But professors in the humanities know Donald Trump does not have exclusive dibs on all-you-can-read word salads. I, for one, spend my semesters picking through the salads tossed and served up as papers by my students. Consider the opening paragraph from a paper I received this semester. The student, who chose to write on Ivan Turgenev’s novel Fathers and Sons, begins: “Bazarov’s story is the tragic existence of a man who could not exist. That statement is not finite. It only applies to Bazarov in the time period he exists and to his maturity because Bazarov’s nihilism is intermingled with passions.”
This particular paper — written by a senior majoring in English and journalism — is a tad less coherent than others. Yet most of the papers are bedeviled by a host of grammatical and analytical problems, as if they were composed from word-salad bars that overflow with diced sentences and sliced syntax, stale phrases and failed analogies, and dressings that cover the full range of opinions (yet not a single serving of textual analysis). As for the staples of paper writing, including the basic punctuation of sentences and the clear organization of ideas, they are almost nowhere to be found.

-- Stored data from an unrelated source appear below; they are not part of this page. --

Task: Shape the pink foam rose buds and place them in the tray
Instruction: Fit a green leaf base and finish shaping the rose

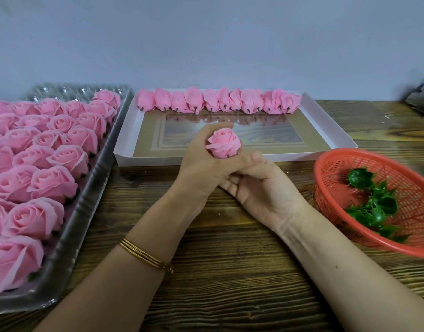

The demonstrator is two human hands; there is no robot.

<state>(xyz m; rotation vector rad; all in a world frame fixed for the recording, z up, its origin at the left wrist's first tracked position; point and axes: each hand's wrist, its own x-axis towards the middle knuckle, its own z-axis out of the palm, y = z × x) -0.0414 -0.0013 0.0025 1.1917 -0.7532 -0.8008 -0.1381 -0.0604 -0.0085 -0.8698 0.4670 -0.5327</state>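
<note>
left hand: the left hand (201, 161) is wrapping its fingers round the pink rose bud (224, 143), clamped on it, cupping it from behind and below.
right hand: the right hand (263, 190) is lying palm-up with its fingers tucked under the left hand. A thumb is sitting just beside the bud's base. I cannot tell whether this hand is pinching anything or only supporting.
bud location: it is being held in the air over the near rim of the white tray (125, 140), not yet set down. Its petals are looking tighter than the open blooms on the left, and a dark stub is showing at its base.
step: judging by the grip, the bud is being squeezed into shape, with placing still to come.
done: a row of shaped buds (218, 101) is lying on their sides along the tray's far wall, touching one another, stubs pointing toward the camera. That row is looking about full.
left: the rest of the tray floor is showing bare. The clear plastic tray (91, 178) on the left is holding many open roses (52, 183), so I judge the job is early, well under half done.
rest: the red basket (335, 188) on the right is holding green calyx pieces (378, 207), and all of it is sitting on the wooden table (230, 259).
</note>
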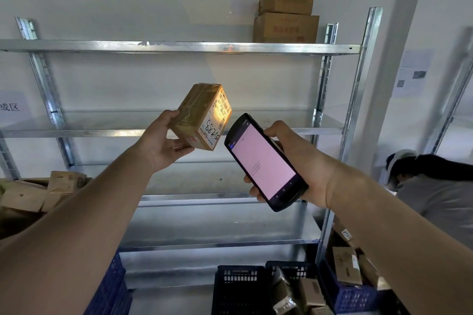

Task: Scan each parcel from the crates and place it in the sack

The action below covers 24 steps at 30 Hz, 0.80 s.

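Note:
My left hand [161,143] holds up a small brown cardboard parcel [194,112], tilted, its white label with barcodes and the handwritten number 5288 turned to the right. A yellow patch of light falls on the label. My right hand [294,161] grips a black handheld scanner [265,161] with a pale pink screen, its top end close to the parcel's label. Dark blue crates [240,289] with more brown parcels [309,291] stand on the floor at the lower right. No sack is in view.
A metal shelf rack [179,47] fills the wall ahead, with two stacked cardboard boxes [285,10] on its top shelf. Another blue crate [112,286] is at lower left, below a pile of cartons [43,192]. A person [435,192] bends over at the right.

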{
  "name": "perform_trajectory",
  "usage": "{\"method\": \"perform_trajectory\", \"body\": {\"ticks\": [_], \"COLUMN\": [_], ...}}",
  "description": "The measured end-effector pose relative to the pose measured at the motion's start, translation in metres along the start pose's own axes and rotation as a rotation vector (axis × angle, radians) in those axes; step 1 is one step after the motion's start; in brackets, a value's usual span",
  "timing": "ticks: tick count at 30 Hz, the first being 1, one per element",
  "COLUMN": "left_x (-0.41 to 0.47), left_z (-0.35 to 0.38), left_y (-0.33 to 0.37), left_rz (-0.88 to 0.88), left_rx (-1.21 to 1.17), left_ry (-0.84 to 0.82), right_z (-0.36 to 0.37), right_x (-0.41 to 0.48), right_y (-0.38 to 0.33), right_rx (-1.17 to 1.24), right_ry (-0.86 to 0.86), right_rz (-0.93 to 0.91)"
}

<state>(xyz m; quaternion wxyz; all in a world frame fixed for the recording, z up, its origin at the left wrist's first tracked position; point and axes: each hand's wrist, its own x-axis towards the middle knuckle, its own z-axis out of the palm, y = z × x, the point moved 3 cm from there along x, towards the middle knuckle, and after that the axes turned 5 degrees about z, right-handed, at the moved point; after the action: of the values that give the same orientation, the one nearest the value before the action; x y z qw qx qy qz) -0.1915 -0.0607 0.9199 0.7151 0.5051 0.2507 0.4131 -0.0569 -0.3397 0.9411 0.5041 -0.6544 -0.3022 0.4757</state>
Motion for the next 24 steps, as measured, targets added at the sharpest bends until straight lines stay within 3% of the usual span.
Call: {"method": "perform_trajectory", "body": {"ticks": [24], "left_x": [0.046], "left_z": [-0.024], "left_y": [-0.005], "left_rz": [-0.017], "left_rx": [0.008], "left_ry": [0.048], "right_z": [0.002], "right_x": [0.011], "right_y": [-0.002], "right_rx": [0.015], "right_ry": [-0.057], "right_rz": [0.091]}}
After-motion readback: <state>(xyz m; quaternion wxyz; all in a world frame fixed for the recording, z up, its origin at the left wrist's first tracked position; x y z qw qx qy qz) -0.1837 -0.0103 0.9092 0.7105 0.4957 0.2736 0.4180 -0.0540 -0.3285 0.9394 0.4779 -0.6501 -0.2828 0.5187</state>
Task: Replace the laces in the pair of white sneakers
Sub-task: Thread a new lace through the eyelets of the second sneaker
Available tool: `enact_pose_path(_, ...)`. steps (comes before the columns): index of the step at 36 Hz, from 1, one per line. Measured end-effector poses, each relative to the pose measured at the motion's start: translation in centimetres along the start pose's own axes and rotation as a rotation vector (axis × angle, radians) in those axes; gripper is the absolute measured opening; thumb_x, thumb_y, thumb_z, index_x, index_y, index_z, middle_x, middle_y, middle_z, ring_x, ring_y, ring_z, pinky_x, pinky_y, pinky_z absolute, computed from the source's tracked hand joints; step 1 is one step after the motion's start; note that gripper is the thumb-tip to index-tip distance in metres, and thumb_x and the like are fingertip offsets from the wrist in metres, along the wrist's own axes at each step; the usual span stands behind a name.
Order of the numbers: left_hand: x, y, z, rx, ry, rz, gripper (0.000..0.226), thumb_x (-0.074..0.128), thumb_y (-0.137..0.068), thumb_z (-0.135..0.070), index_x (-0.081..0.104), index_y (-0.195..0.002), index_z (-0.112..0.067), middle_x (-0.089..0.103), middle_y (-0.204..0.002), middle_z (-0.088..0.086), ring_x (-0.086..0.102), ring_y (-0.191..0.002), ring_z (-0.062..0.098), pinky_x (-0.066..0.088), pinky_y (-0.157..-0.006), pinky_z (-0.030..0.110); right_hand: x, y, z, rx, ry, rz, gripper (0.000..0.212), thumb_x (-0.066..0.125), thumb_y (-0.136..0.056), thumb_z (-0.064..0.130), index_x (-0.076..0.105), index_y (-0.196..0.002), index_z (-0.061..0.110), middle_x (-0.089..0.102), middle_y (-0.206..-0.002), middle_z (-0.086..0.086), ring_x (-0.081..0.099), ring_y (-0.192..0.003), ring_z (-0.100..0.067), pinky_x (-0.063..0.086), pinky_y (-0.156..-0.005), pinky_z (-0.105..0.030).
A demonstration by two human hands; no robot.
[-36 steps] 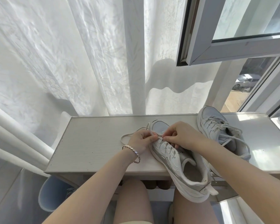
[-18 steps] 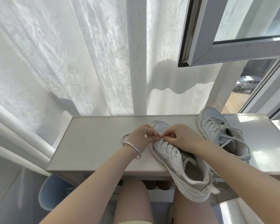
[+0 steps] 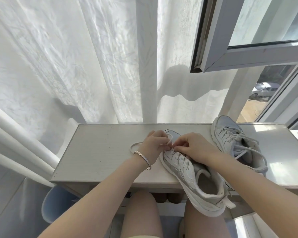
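A white sneaker (image 3: 187,170) lies on the narrow table (image 3: 100,152) with its heel hanging over the front edge toward me. My left hand (image 3: 153,146), with a bracelet on its wrist, pinches a white lace (image 3: 136,144) that loops out to the left on the tabletop. My right hand (image 3: 193,146) pinches the lace end at the eyelets near the toe. A second white sneaker (image 3: 236,141), laced, lies at the right on the table.
A white curtain (image 3: 76,57) hangs right behind the table. An open window frame (image 3: 248,54) juts in above right. Pipes (image 3: 15,140) run along the left. A pale blue bin (image 3: 57,201) stands under the table's left end, and my knees are below the front edge.
Both hands have shifted slightly toward the toe of the near sneaker, and the lace now arcs up over my left fingers. The sneakers have not moved.
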State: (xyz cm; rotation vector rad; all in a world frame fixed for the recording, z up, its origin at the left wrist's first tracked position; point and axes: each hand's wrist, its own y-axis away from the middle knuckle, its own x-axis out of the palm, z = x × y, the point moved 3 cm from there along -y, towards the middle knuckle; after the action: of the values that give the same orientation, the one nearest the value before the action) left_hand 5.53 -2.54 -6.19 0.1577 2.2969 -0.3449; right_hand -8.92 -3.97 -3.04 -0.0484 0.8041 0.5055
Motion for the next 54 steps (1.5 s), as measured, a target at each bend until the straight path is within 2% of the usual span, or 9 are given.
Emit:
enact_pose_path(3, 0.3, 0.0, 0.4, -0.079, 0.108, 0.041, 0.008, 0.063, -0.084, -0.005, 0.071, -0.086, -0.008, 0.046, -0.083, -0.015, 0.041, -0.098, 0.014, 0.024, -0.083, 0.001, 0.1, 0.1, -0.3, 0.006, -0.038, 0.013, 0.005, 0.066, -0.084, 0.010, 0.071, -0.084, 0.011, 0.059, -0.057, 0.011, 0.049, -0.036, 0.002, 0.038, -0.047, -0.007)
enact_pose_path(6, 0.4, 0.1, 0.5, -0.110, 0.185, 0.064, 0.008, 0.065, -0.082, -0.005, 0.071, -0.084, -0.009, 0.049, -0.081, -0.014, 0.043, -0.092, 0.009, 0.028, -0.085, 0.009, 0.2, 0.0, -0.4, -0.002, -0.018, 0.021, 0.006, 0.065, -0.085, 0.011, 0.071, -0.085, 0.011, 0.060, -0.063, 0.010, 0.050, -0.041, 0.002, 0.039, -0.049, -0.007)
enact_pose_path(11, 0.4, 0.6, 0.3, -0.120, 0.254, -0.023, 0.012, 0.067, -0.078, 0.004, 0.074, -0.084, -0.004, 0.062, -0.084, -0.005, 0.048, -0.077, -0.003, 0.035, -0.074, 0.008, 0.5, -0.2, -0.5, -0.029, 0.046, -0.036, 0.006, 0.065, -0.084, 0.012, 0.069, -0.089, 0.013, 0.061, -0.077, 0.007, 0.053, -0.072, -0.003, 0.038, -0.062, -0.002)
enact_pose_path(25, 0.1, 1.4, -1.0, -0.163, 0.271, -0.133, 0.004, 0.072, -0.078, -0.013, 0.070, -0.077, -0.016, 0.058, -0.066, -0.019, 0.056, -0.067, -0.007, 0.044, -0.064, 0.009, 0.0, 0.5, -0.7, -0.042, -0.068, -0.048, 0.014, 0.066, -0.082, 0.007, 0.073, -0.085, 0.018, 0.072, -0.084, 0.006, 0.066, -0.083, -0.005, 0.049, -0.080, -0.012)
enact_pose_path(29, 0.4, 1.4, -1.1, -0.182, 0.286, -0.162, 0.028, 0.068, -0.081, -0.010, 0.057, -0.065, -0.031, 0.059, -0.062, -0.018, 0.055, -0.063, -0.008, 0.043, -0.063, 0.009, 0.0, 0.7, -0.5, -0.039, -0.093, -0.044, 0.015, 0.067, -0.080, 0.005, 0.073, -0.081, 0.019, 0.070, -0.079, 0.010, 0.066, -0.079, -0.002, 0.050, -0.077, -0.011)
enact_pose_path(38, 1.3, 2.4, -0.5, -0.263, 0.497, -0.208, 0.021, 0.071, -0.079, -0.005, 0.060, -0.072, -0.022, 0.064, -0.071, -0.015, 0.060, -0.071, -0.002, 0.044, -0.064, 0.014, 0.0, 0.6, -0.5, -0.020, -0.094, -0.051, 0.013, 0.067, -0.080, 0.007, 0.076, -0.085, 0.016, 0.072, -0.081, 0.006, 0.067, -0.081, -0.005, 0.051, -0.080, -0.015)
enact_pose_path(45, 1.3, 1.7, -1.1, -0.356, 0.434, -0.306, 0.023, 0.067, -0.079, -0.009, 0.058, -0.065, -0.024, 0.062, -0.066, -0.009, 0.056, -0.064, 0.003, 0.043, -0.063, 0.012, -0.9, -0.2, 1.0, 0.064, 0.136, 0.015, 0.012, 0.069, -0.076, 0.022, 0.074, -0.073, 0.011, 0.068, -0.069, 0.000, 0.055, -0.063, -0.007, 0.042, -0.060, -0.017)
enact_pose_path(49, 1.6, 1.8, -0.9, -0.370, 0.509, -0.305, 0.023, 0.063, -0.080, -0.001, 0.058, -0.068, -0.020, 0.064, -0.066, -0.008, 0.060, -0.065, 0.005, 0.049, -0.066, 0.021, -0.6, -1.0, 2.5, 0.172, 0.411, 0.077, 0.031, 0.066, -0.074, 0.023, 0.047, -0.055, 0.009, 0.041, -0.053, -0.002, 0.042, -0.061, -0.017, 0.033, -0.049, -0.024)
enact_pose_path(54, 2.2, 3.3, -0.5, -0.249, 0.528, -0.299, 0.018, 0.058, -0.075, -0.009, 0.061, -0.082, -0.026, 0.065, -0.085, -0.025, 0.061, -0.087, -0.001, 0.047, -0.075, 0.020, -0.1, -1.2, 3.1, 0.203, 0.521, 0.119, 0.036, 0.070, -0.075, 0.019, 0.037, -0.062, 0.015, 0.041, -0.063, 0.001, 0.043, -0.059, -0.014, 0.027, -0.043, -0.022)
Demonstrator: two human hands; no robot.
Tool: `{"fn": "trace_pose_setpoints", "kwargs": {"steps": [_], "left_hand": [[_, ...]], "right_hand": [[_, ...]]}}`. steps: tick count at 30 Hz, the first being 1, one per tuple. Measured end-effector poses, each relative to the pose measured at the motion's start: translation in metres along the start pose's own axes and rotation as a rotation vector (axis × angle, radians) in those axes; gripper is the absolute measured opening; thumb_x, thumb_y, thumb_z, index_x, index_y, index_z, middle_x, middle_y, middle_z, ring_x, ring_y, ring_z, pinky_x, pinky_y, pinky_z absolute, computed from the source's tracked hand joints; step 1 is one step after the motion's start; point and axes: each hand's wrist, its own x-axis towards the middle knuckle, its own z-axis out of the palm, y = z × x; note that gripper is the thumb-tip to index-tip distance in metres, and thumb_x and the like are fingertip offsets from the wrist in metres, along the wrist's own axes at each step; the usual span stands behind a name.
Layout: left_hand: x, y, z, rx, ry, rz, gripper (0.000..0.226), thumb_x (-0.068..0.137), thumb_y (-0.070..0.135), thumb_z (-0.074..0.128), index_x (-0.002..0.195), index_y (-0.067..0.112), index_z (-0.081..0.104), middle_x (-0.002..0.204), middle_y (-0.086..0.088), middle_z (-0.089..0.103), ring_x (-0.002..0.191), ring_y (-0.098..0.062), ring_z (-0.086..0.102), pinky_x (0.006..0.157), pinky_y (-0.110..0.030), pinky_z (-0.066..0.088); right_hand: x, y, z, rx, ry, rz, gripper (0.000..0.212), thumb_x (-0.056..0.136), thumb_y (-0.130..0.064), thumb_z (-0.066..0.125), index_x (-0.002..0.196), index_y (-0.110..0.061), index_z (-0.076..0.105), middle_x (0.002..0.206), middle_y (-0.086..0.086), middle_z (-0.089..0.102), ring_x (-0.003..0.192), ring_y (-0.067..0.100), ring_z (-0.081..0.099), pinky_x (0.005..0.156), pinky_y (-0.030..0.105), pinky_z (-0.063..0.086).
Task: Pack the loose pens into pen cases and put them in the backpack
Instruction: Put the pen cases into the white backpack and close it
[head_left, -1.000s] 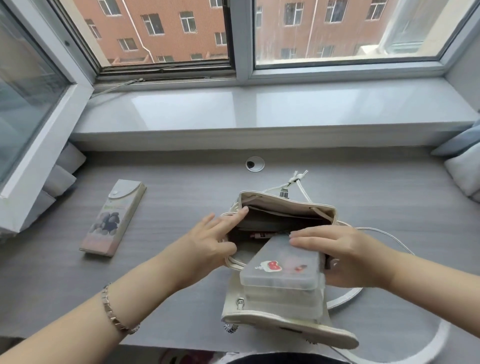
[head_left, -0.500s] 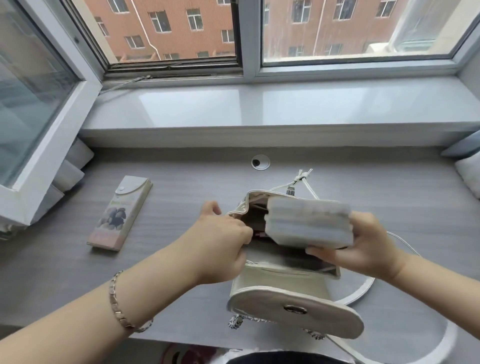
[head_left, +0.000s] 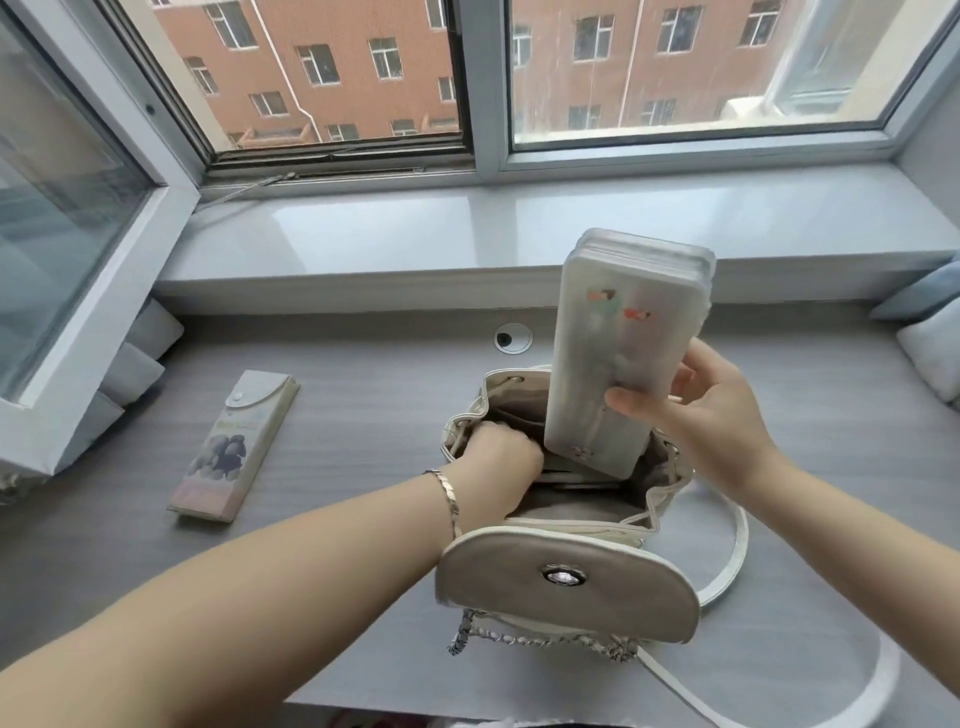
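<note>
A small cream backpack (head_left: 566, 587) stands open on the grey desk, its round flap folded toward me. My right hand (head_left: 701, 415) grips a frosted translucent pen case (head_left: 618, 358) with small stickers, held upright with its lower end at the bag's mouth. My left hand (head_left: 498, 467) is closed on the bag's left rim, fingers reaching inside the opening. A second, flat pen case (head_left: 234, 447) with a snap flap and a dark picture lies on the desk to the left, apart from both hands.
The desk (head_left: 363, 395) runs under a wide white windowsill (head_left: 467, 234). An opened window sash (head_left: 78, 218) juts in at the left. A round cable hole (head_left: 512, 338) sits behind the bag. Pillows (head_left: 935, 343) lie at the right edge. White straps (head_left: 727, 566) trail right of the bag.
My right hand has turned the frosted case from lying sideways to standing upright over the bag's mouth. My left hand has moved down into the opening, and the bag stands more upright.
</note>
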Motion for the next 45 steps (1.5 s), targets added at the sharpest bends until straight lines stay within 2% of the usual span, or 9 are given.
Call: {"fn": "trace_pose_setpoints", "kwargs": {"steps": [5,7,9,11,15,21,28,36,45], "left_hand": [[0.018,0.0,0.008,0.305,-0.088,0.054,0.042,0.098,0.004,0.038,0.139,-0.001,0.037,0.142,-0.023,0.037,0.128,-0.038,0.041,0.098,-0.037,0.041],[0.023,-0.002,-0.003,0.141,-0.023,0.155,0.042,0.101,-0.002,0.025,0.143,-0.005,0.023,0.15,-0.024,0.025,0.14,-0.032,0.027,0.092,-0.002,0.034],[0.019,-0.002,-0.018,-0.101,0.019,0.072,0.04,0.101,-0.006,0.016,0.14,-0.012,0.015,0.153,-0.024,0.018,0.143,-0.029,0.014,0.058,0.015,0.022],[0.023,-0.005,-0.007,-0.029,0.03,0.146,0.038,0.101,0.001,0.027,0.137,-0.01,0.03,0.148,-0.021,0.033,0.139,-0.027,0.029,0.065,0.009,0.03],[0.027,-0.007,0.019,-0.158,-0.009,-0.004,0.027,0.089,0.02,0.052,0.112,0.007,0.059,0.114,-0.014,0.064,0.101,-0.034,0.062,0.074,-0.033,0.047],[0.031,-0.008,0.02,-0.412,0.086,-0.063,0.025,0.091,0.022,0.049,0.107,0.009,0.061,0.108,-0.015,0.065,0.097,-0.035,0.061,0.068,-0.031,0.041],[0.036,-0.017,0.004,-0.512,-0.081,0.009,0.033,0.091,0.019,0.05,0.122,0.01,0.057,0.125,-0.013,0.058,0.113,-0.03,0.052,0.09,-0.03,0.04],[0.039,-0.012,0.012,-0.584,0.02,-0.007,0.04,0.085,0.036,0.06,0.119,0.014,0.059,0.118,-0.012,0.061,0.106,-0.032,0.056,0.09,-0.035,0.048],[0.018,-0.005,-0.001,-0.217,0.137,0.179,0.034,0.086,0.013,0.055,0.119,0.005,0.051,0.111,-0.015,0.062,0.098,-0.036,0.06,0.065,-0.034,0.043]], "right_hand": [[0.005,0.0,0.0,-0.006,-0.003,0.015,0.039,0.062,-0.001,0.081,0.091,-0.02,0.065,0.076,-0.011,0.072,0.079,0.008,0.066,0.072,0.024,0.057],[0.006,0.0,0.001,-0.016,-0.003,0.023,0.038,0.061,-0.003,0.082,0.091,-0.019,0.065,0.078,-0.01,0.072,0.08,0.008,0.066,0.072,0.025,0.056],[0.007,-0.001,0.002,-0.02,0.002,0.036,0.038,0.057,-0.012,0.08,0.092,-0.017,0.065,0.079,-0.007,0.072,0.08,0.009,0.066,0.071,0.025,0.057],[0.009,-0.001,0.003,-0.02,0.007,0.044,0.038,0.056,-0.014,0.078,0.092,-0.016,0.065,0.079,-0.006,0.072,0.08,0.011,0.066,0.072,0.027,0.057],[0.009,0.0,0.004,-0.021,0.007,0.044,0.036,0.062,-0.002,0.082,0.091,-0.014,0.065,0.078,-0.006,0.072,0.08,0.012,0.066,0.075,0.032,0.056],[0.007,-0.002,0.004,0.001,-0.002,0.033,0.037,0.062,0.002,0.08,0.089,-0.018,0.066,0.076,-0.01,0.072,0.076,0.007,0.067,0.068,0.022,0.056],[0.016,-0.008,-0.006,0.174,0.018,0.094,0.034,0.058,-0.004,0.07,0.086,-0.022,0.064,0.071,-0.008,0.073,0.068,0.007,0.068,0.059,0.018,0.053],[0.012,-0.006,0.005,0.108,0.041,0.049,0.036,0.06,-0.01,0.073,0.092,-0.023,0.064,0.084,-0.007,0.074,0.085,0.012,0.069,0.073,0.026,0.055],[0.017,-0.012,0.005,0.314,0.189,0.089,0.022,0.081,-0.002,0.062,0.086,-0.023,0.059,0.074,-0.013,0.069,0.077,0.01,0.064,0.075,0.032,0.051]]}}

Of course, this is hardly news. A few years ago, The Chronicle published a widely commented essay by Joseph R. Teller, a professor of English at the College of the Sequoias. Despite the different pedagogical approaches he had tried over the years, Teller found that students in his composition courses still couldn’t write a “clear sentence to save their lives.” He concluded that the only way to help them save their lives, or at least write a clear sentence, was to focus on form, not content. Though he would like “to teach my students to love justice, be passionate about politics, and think deeply about the future of humanity,” he announced, “they are not legitimate outcomes of a writing course.”
While I share Teller’s experiences and exasperation, I am in a rather different situation. Like Teller, I am not in the business of teaching my students to love justice or think deeply about the future of humanity. Instead, my job as a historian is to teach students to trace the changing nature of justice and think deeply about humanity’s past.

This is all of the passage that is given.